So the problem with this debate, of course, is that I have no frame of reference beyond my little nook "upstate." (Yes, about an hour north of NYC. Let's not even get started with that one.) Are people really terrible drivers just in New York? Or, more specifically, do they not honk at you if you take more than .25 seconds to recognize that the light has turned green?

I've heard the standard "well, it's a different way of life!" routine, too. So don't sell me that garbage. I want real, live examples from all over the country.

...which kind of stalls this post as my readership is about, say a 50 mile radius of my house. But maybe we can pretend. That's fun, right?
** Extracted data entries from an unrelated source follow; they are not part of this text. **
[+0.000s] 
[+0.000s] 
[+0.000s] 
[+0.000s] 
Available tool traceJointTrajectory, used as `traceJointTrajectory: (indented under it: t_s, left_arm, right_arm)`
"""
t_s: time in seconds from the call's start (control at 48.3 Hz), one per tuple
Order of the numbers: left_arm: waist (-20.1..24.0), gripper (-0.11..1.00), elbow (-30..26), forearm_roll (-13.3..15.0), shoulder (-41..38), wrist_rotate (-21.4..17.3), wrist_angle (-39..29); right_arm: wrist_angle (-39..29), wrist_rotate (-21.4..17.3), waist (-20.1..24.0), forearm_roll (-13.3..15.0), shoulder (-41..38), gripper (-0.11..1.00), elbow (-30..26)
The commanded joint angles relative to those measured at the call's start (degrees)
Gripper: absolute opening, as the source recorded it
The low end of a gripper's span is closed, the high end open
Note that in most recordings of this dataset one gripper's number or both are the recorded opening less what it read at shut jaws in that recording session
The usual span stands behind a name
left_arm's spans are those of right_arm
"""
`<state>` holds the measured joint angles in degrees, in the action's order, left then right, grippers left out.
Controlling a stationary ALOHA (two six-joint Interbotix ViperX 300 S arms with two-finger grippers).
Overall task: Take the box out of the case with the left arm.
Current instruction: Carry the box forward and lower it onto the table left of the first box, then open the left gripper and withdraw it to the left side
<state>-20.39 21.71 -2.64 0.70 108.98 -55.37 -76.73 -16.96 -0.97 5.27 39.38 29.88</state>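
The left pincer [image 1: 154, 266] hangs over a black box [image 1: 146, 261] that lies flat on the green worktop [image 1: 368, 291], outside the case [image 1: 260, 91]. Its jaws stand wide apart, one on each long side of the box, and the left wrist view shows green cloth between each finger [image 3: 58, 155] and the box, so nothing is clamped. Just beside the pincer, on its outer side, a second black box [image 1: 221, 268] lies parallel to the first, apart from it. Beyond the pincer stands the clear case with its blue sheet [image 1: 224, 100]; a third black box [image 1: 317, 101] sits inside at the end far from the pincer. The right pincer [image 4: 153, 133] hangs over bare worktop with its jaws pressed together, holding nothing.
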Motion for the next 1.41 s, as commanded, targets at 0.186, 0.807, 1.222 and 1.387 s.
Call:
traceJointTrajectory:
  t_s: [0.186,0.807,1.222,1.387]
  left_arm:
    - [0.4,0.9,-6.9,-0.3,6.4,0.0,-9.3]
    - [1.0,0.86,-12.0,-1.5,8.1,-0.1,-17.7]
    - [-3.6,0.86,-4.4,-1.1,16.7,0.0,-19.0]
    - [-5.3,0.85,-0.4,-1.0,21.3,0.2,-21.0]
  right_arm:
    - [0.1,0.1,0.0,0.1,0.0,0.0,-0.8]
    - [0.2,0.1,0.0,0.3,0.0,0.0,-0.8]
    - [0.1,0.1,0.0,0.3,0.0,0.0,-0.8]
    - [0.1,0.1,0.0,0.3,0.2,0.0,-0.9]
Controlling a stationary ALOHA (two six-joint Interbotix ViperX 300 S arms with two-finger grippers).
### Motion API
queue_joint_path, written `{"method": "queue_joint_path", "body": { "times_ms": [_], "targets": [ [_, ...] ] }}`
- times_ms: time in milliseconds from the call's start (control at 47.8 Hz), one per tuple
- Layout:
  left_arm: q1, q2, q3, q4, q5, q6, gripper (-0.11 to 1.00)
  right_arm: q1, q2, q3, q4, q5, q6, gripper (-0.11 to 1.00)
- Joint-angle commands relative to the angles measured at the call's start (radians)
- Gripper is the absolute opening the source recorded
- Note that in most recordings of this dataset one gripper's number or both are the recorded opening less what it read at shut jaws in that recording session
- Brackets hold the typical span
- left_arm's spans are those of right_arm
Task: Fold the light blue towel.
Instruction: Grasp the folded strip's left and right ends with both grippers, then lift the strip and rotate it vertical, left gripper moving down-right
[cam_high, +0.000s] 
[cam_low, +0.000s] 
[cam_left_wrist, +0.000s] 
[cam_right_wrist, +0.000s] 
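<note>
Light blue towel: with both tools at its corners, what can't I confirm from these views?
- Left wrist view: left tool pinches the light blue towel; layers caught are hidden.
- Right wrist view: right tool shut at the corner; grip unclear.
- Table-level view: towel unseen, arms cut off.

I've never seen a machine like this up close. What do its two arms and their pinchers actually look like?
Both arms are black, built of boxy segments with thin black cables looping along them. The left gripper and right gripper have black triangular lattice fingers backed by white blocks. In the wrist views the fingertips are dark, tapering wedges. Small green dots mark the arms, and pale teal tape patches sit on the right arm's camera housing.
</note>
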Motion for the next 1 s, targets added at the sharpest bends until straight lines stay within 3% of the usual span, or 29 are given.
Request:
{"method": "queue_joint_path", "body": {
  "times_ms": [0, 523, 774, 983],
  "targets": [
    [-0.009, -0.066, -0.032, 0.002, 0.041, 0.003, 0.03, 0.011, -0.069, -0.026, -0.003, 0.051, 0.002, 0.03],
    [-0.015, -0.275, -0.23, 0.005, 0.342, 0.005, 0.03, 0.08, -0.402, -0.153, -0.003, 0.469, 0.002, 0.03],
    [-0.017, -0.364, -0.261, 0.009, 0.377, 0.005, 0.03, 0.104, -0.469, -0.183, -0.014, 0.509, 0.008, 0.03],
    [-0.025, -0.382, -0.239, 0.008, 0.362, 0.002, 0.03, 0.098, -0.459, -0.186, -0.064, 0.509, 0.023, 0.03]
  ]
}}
By the way, to complement this post I did a Google search for a "Southern Belle" and guess what? IT FROZE MY COMPUTER. Coincidence? Unlikely.

8 comments:

  1. Speaking as an official out-of-towner, I have to say no, there is no such thing as a place without terrible drivers. Bad signals, weaving over the line, @#!$hole parking, cutting off... They exist everywhere, though Jersey is apparently where they have conventions and reunions.

    However, I can say that there is probably a marked level of ... let's call it "politeness" on a whim... in certain areas out of state. It's not a universal rule, and let's face it, you can find an armpit-of-America type neighborhood anywhere on the map. That said, I am drastically less likely in my area to (a) get horns blared at me for hesitating .25 seconds at a light, (b) have someone creeping onto my bumper and parking there in order to encourage me to right on red into heavy traffic, (c) encounter rude hand gestures for minor right of way misunderstandings, or (d) be shouted at so loudly and thoroughly that even though you can't hear through two rolled-up windows, traffic noise, and your blaring radio (or kids), you suddenly gain the ability to read lips with amazing accuracy, and quickly wish you had a blur spot censor to avoid comprehension.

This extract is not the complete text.